= Ralph Rumney =

English artist

Ralph Rumney (5 June 1934 – 6 March 2002) was an English artist, born in Newcastle upon Tyne. At the age of 2 he moved with his family to Halifax where his father was an Anglican vicar.

Anti-Establishment from the start, he was called a pervert by the Bishop of Leeds for ordering the complete works of the Marquis de Sade while still a schoolboy. He attended boarding school, turned down a chance to attend Oxford, and dropped out of art school. He was expelled from the Young Communists for lack of moral rectitude.

A lifelong conscientious objector, Rumney evaded National Service by going on the run in continental Europe or, as he himself put it, "I took my passport and buggered off to Paris."

What followed and continued was a life as a nomad, wandering from country to country, into and out of trouble - in London, Paris, Milan, Venice, or on the tiny island of Linosa, south of Sicily, one of his favourite places.

Rumney was the founder (and only member) of the London Psychogeographical Association. This organization was, along with COBRA and the Lettrist International, involved in the formation of the Situationist International (SI). Amongst those present with Rumney at the founding in the Italian village of Cosio d'Arroscia in 1957 were Walter Olmo, Michèle Bernstein (later his second wife), Asger Jorn and Guy Debord. However, within seven months Rumney had been "amiably" expelled from the SI by Debord for "failing to hand in a psychogeography report about Venice on time."

This was primarily a project he conceived of a psychogeographic exploration of Venice which he called The Leaning Tower of Venice, one of the earliest experiences in the history of psychogeography. Rumney chose and followed an itinerary through the city and documented it photographically. He completed the project in 1959 and published extracts in ARK, the magazine of the Royal College of Arts. The full edition was finally published in a limited edition in 2002.

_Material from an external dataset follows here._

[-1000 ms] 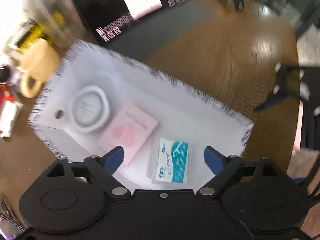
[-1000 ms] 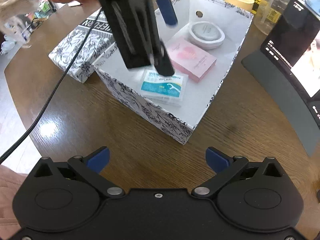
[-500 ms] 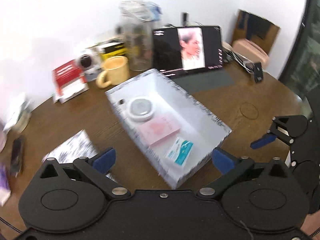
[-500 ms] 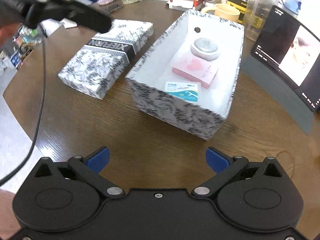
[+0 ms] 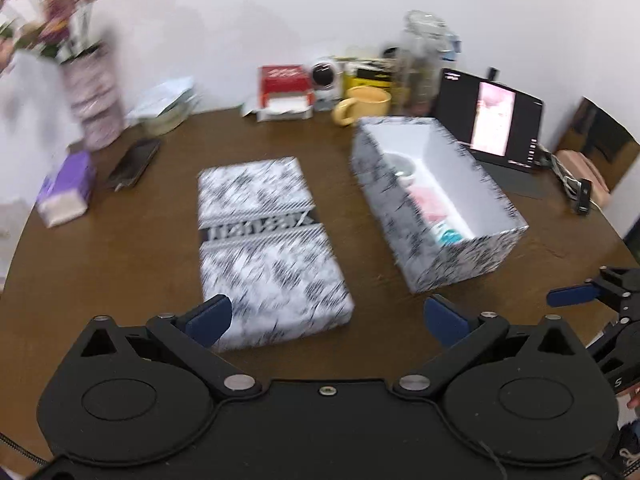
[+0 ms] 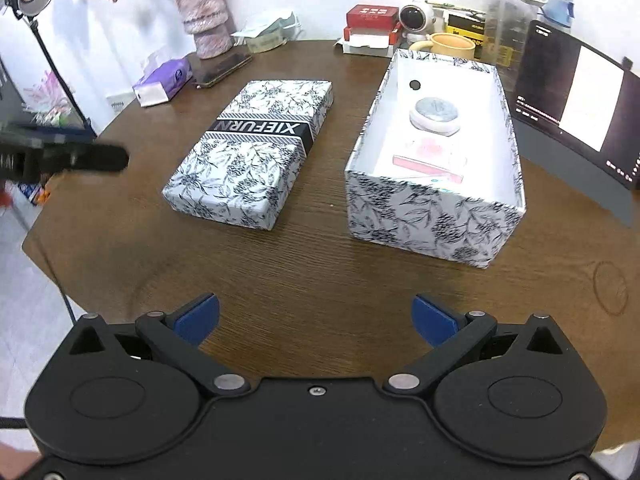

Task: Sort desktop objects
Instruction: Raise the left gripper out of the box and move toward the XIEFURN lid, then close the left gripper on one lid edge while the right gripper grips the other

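Observation:
An open floral-patterned box (image 6: 432,212) stands on the round wooden table, right of centre. Inside lie a white round case (image 6: 435,115), a pink flat box (image 6: 430,156) and a teal-labelled packet, mostly hidden by the near wall. The box's patterned lid (image 6: 256,148) lies flat to its left, top side up. My left gripper (image 5: 326,318) is open, low over the near end of the lid (image 5: 264,240), with the box (image 5: 440,216) to its right. My right gripper (image 6: 316,318) is open over bare table, in front of both.
Along the back edge stand a yellow mug (image 6: 450,45), a red card box (image 6: 372,20), a small white camera (image 6: 416,18), a clear jug (image 6: 510,8) and a vase of flowers (image 6: 206,20). A tissue pack (image 6: 162,82), a phone (image 6: 220,68) and a lit tablet (image 6: 576,108) sit nearby.
My left gripper has pulled up and back out of the box and swung left over the lid. My right gripper has drawn back toward the table's near edge. Both stay open.

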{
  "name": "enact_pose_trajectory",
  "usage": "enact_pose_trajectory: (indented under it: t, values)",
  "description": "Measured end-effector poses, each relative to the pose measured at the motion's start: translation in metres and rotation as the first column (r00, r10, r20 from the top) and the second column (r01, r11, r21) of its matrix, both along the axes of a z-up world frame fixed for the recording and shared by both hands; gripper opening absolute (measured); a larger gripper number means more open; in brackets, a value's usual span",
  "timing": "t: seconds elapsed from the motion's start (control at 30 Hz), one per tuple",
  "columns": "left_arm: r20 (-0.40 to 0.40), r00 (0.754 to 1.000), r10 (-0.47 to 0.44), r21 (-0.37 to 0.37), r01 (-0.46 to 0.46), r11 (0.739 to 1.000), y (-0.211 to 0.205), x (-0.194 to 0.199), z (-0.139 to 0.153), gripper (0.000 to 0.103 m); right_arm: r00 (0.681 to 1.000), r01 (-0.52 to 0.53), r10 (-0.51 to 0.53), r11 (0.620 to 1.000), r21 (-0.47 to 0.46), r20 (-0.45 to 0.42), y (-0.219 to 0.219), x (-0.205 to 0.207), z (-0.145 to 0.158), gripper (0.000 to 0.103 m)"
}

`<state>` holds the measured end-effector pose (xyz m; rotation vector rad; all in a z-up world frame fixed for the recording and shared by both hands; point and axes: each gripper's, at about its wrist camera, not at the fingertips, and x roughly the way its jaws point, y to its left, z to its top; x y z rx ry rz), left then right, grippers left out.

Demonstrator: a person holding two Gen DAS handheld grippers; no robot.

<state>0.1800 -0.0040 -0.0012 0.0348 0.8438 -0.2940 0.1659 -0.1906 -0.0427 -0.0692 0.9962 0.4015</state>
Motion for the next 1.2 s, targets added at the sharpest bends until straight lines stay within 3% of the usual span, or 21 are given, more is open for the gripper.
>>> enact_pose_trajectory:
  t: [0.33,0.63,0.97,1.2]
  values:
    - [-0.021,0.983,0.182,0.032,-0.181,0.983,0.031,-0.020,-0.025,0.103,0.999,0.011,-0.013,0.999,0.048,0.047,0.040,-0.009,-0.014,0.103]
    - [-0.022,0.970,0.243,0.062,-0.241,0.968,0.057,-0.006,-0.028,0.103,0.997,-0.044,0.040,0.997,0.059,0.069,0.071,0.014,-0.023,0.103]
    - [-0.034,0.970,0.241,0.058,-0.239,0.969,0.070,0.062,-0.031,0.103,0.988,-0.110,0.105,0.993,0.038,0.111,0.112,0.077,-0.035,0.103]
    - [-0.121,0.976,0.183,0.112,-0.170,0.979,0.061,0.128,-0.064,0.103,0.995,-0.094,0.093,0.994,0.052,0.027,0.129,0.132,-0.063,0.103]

In 1957, Rumney met the art collector Peggy Guggenheim at a show of his work in London, which led to an introduction to her daughter Pegeen. He was so taken with her that he gave her his painting The Change which now hangs in the Tate Gallery collection and which Peggy had wanted to buy herself.

He moved, as his friend Guy Atkins said, "between penury and almost absurd affluence. One visited him in a squalid room in London's Neal Street, in a house shared with near down-and-outs. Next, one would find him in Harry's Bar in Venice, or at a Max Ernst opening in Paris.... He seemed to take poverty with more equanimity than riches."

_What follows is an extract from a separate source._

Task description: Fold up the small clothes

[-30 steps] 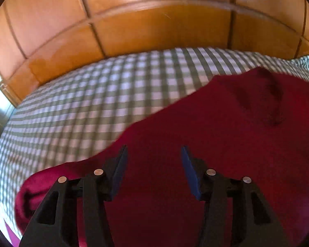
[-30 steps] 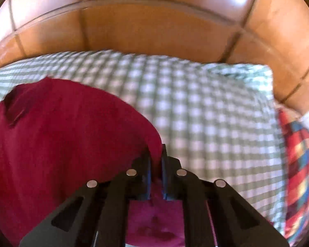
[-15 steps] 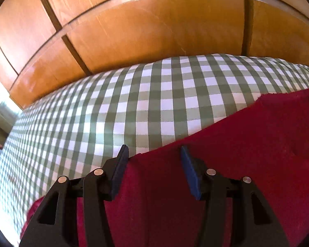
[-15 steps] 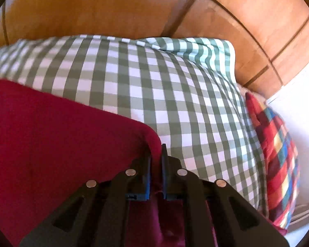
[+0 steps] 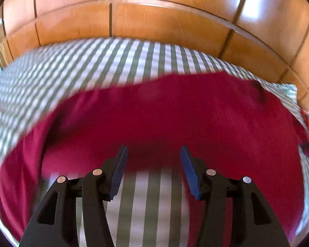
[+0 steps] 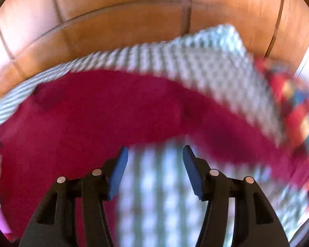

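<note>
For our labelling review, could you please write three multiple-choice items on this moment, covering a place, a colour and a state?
1. The garment lies on:
A. a checked cover
B. bare wood
C. a tiled floor

2. The garment's colour is:
A. navy
B. dark red
C. yellow

3. The right gripper is:
A. shut on the garment
B. open
C. out of view

Answers:
1 A, the garment rests on the checked cover.
2 B, it shows dark red in both views.
3 B, the right gripper shows a wide gap between its pads, as does the left gripper.

You see a matt red cloth garment (image 5: 164,115) on checked woven bedding (image 5: 117,61). Behind it, the wood panelling (image 5: 164,20) is glossy.
</note>
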Demonstrator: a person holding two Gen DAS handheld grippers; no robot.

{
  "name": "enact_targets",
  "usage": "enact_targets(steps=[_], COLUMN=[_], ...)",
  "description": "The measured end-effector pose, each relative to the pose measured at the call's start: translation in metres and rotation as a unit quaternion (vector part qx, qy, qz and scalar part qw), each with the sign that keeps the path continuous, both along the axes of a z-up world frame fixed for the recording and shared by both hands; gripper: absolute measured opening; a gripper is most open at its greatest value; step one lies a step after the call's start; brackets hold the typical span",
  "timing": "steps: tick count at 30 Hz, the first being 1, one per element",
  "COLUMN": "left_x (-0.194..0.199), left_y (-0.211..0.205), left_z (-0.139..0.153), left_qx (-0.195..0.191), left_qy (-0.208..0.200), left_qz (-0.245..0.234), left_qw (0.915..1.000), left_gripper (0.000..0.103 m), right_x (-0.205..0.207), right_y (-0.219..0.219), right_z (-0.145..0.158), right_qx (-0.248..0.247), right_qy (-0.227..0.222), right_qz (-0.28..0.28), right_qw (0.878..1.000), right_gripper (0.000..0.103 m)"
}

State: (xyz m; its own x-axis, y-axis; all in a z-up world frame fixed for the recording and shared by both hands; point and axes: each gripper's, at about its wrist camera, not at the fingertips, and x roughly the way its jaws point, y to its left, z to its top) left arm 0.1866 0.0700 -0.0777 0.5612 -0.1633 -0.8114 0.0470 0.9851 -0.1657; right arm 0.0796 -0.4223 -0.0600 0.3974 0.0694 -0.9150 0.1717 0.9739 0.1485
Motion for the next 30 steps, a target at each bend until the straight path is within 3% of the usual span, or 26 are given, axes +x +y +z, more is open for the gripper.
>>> enact_targets(steps=[4, 8, 12, 13, 15, 16, 19, 21, 24, 26, 27, 28, 30], left_x=[-0.062, -0.116, -0.149, -0.153, -0.159, -0.164, -0.172, -0.175, -0.176, -0.176, -0.175, -0.176, -0.175], left_y=[0.021, 0.017, 0.000, -0.003, -0.008, -0.009, -0.004, 0.000, -0.003, -0.005, -0.006, -0.008, -0.013], left_z=[-0.011, -0.019, -0.026, -0.028, -0.032, -0.030, -0.025, -0.031, -0.033, -0.023, -0.018, -0.010, -0.001], left_qx=[-0.081, -0.118, -0.105, -0.102, -0.099, -0.094, -0.100, -0.112, -0.098, -0.080, -0.069, -0.057, -0.049], left_qy=[0.030, 0.042, 0.043, 0.044, 0.052, 0.048, 0.045, 0.061, 0.068, 0.056, 0.044, 0.026, 0.008], left_qz=[-0.025, -0.049, -0.073, -0.073, -0.082, -0.081, -0.075, -0.067, -0.066, -0.054, -0.049, -0.046, -0.047], left_qw=[0.9959, 0.9909, 0.9909, 0.9911, 0.9903, 0.9911, 0.9911, 0.9895, 0.9907, 0.9938, 0.9954, 0.9970, 0.9977], left_gripper=[0.054, 0.054, 0.053, 0.039, 0.014, 0.012, 0.012, 0.012, 0.015, 0.026, 0.032, 0.034, 0.034], right_x=[-0.073, -0.118, -0.137, -0.138, -0.140, -0.142, -0.146, -0.149, -0.154, -0.154, -0.154, -0.154, -0.155], right_y=[0.028, 0.056, 0.073, 0.077, 0.086, 0.090, 0.080, 0.074, 0.073, 0.067, 0.064, 0.057, 0.035], right_z=[-0.012, -0.022, -0.022, -0.022, -0.023, -0.020, -0.010, -0.019, -0.030, -0.027, -0.026, -0.023, -0.016], right_qx=[0.085, 0.076, 0.050, 0.046, 0.033, 0.018, 0.014, 0.005, -0.001, 0.031, 0.036, 0.038, 0.036], right_qy=[0.034, 0.053, 0.043, 0.041, 0.037, 0.032, 0.016, 0.028, 0.035, 0.029, 0.026, 0.018, 0.003], right_qz=[0.030, 0.054, 0.060, 0.060, 0.064, 0.065, 0.056, 0.047, 0.040, 0.029, 0.025, 0.014, -0.023], right_qw=[0.995, 0.994, 0.996, 0.996, 0.997, 0.997, 0.998, 0.998, 0.999, 0.999, 0.999, 0.999, 0.999], right_gripper=[0.055, 0.055, 0.028, 0.017, 0.008, 0.007, 0.006, 0.006, 0.007, 0.014, 0.028, 0.040, 0.047])
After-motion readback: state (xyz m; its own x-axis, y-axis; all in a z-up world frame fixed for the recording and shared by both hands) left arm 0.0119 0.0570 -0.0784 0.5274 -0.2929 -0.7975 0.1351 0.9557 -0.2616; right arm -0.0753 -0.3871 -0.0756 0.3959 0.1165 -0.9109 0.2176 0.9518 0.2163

An example of that was when "he jumped out of the taxi where Peggy Guggenheim was sitting to borrow the fare from Bernard Kops, who didn't have much, at his Charing Cross Road bookstall."

Throughout his peripatetic life Rumney painted, and between painting he adopted a series of other activities, including editing a short-lived journal of poetry and the arts; broadcasting an interview programme on French National Radio; and teaching art at the Canterbury College of Art. He also took an active part in developing events at the Institute of Contemporary Arts (ICA) in London.

As a prolific artist, Rumney "produced a vast body of work over the years - from informal abstracts to large canvases using gold and silver leaf, from plaster moulds to polaroids, montages and videos." According to David Wise, he was "an artist who tried to move beyond the boundaries of art; one encompassing a profounder social vision helping initiate psychogeography and the practise of the dérive."

After early solo shows in Trieste and Milan, and in Brussels together with Jorn, Rumney participated in the Paris Biennale and the ICA in London in 1959. From 1961 to 1967 his work was on show at Galleria Il Traghetto in Venice. Following his show Constats (1950-1988) at England & Co in London, The Change was acquired by the Tate; and some of his later works were seen at a further solo show at the same gallery in 1993. More recently there were retrospectives of his work at his home town of Halifax and, in 2010, at Galerie Lara Vincy in Paris.

As well as the Tate, Rumney's work is in public collections at The Hepworth Wakefield; and the University of Dundee which holds a collection of Rumney's works which the artist gifted to Alan Woods.

In the early 1970s, Rumney married Debord's former wife and fellow situationist Michèle Bernstein, and, though they later divorced, the two remained close friends. To Ralph, she was "the most situationist" of them all, the one who fought to stop the group turning into an ideology or a sect. In that case, they were perfectly matched.

Ralph Rumney died of cancer at his home in Manosque, Provence, France, in 2002, aged 67.